Required action: Set down exactly the entries below, beginning at their first line and ending at the line with "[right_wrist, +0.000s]".

Listed entries:
▼▼▼

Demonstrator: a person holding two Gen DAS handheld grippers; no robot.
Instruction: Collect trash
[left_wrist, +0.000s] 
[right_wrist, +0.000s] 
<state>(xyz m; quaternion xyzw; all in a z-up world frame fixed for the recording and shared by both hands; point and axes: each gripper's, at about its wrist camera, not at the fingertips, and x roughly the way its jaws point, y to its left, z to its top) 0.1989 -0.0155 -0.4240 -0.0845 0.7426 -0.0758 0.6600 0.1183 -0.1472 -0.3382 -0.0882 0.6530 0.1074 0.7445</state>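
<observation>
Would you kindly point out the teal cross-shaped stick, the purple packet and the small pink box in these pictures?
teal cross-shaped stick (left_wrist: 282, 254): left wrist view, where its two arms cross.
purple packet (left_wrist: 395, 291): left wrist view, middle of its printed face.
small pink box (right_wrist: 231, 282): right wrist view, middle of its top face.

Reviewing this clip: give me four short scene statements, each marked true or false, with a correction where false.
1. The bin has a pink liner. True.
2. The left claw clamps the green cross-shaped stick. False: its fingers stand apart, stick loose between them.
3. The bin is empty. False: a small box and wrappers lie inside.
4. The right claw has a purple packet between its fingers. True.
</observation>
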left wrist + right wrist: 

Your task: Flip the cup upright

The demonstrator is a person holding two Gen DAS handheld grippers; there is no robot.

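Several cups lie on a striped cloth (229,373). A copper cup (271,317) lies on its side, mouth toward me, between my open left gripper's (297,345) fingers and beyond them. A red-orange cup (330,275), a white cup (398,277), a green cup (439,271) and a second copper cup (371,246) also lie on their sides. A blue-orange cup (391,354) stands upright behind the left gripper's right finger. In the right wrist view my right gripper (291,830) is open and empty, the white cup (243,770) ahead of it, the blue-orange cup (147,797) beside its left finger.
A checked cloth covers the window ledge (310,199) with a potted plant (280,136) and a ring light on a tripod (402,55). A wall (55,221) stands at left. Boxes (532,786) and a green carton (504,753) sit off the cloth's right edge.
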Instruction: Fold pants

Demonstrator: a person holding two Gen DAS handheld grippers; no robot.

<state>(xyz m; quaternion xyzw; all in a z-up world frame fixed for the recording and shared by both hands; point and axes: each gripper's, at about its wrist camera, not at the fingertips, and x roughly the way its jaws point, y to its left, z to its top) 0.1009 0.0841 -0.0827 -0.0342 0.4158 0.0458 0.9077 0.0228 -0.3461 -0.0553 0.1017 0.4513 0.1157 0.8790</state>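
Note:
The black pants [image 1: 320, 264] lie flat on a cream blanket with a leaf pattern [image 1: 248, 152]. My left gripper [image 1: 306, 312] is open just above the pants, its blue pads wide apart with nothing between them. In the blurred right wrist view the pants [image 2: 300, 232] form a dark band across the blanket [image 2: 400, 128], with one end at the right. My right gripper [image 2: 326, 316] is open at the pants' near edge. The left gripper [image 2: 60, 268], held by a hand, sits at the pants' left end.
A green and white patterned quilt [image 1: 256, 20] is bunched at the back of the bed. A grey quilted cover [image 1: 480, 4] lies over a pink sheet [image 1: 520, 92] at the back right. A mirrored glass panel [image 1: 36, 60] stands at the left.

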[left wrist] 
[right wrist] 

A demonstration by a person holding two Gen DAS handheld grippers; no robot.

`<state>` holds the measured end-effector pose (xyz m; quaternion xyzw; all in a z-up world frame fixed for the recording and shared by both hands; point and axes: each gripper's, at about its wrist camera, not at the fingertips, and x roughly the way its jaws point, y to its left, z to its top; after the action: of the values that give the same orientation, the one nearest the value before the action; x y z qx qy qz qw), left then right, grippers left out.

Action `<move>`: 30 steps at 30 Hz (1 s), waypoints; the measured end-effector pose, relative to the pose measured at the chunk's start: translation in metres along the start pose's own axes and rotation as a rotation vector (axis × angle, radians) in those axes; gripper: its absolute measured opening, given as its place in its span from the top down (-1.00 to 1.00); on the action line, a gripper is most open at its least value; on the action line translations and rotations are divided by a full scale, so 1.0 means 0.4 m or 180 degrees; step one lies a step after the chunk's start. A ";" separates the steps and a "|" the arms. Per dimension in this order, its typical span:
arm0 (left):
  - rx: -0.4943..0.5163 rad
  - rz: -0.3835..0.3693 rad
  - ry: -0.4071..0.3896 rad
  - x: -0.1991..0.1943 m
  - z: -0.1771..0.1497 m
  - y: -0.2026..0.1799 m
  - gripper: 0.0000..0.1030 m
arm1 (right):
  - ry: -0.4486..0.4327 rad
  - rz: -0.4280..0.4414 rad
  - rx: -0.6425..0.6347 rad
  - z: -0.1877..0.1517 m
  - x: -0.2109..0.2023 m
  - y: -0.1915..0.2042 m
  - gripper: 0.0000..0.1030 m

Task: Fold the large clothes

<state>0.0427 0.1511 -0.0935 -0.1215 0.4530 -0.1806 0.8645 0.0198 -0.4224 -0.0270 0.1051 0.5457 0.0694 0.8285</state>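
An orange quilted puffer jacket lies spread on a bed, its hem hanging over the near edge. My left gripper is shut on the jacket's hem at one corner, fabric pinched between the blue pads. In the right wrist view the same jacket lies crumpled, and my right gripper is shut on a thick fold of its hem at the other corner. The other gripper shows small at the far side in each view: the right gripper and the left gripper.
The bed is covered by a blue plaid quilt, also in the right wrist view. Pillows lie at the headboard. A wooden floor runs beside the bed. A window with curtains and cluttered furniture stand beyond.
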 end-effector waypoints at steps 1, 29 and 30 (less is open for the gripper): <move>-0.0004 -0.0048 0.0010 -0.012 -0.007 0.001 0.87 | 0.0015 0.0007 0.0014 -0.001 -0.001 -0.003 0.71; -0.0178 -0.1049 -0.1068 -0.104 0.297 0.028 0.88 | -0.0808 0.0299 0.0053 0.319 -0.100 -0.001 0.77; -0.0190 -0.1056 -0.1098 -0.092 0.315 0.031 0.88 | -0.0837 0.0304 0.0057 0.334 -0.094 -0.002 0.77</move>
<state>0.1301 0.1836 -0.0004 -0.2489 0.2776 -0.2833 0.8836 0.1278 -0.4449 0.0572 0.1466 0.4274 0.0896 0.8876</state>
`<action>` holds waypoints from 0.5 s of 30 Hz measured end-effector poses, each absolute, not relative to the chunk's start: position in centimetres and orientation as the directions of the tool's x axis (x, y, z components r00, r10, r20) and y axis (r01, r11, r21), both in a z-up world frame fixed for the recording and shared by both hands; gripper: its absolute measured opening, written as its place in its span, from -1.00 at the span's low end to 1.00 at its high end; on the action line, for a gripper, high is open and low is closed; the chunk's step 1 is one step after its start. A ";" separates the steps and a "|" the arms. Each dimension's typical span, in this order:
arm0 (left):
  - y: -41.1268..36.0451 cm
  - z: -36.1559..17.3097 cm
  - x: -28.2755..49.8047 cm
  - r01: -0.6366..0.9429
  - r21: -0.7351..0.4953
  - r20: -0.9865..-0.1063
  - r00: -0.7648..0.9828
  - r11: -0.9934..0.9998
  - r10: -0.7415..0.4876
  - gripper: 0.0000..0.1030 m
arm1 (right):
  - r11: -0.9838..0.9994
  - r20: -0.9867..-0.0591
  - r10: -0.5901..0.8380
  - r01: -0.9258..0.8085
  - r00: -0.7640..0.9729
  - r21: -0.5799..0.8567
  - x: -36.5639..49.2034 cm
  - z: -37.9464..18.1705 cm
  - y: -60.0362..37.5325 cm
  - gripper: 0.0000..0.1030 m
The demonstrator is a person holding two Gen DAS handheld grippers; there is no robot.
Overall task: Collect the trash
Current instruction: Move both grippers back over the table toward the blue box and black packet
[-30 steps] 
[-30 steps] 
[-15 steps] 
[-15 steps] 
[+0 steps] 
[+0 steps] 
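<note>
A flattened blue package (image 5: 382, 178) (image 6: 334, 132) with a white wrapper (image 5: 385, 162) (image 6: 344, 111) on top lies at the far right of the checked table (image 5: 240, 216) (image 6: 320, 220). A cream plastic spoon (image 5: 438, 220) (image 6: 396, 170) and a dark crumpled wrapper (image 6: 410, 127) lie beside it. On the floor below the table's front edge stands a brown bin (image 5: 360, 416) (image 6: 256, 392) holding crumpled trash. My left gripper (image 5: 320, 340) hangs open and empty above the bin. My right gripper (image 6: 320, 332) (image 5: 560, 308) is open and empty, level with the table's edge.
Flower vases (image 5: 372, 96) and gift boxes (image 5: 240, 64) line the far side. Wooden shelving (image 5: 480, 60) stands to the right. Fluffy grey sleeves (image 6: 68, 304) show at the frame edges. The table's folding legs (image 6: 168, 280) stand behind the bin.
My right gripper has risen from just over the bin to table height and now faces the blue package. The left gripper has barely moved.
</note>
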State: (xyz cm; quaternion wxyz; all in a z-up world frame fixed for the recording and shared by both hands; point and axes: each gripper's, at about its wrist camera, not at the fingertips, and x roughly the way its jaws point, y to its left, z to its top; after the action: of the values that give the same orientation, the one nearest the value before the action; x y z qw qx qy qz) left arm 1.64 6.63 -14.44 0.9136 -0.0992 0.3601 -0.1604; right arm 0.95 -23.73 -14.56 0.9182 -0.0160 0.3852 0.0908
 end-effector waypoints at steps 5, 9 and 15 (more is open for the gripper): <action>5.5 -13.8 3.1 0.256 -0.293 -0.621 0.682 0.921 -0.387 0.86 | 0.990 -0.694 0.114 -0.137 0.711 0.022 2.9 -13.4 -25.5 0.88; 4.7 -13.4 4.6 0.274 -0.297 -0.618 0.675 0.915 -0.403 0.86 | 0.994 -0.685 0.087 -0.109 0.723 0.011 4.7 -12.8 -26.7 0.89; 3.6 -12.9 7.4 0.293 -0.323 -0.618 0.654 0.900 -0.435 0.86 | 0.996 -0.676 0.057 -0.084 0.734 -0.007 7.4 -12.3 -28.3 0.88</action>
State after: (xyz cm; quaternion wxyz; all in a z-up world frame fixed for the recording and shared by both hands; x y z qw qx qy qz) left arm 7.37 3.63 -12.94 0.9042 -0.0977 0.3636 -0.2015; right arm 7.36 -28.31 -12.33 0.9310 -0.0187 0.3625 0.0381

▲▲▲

Solution:
Demonstrator: a person holding two Gen DAS handheld grippers; no robot.
Instruction: Collect trash
[left_wrist, +0.000s] 
[right_wrist, +0.000s] 

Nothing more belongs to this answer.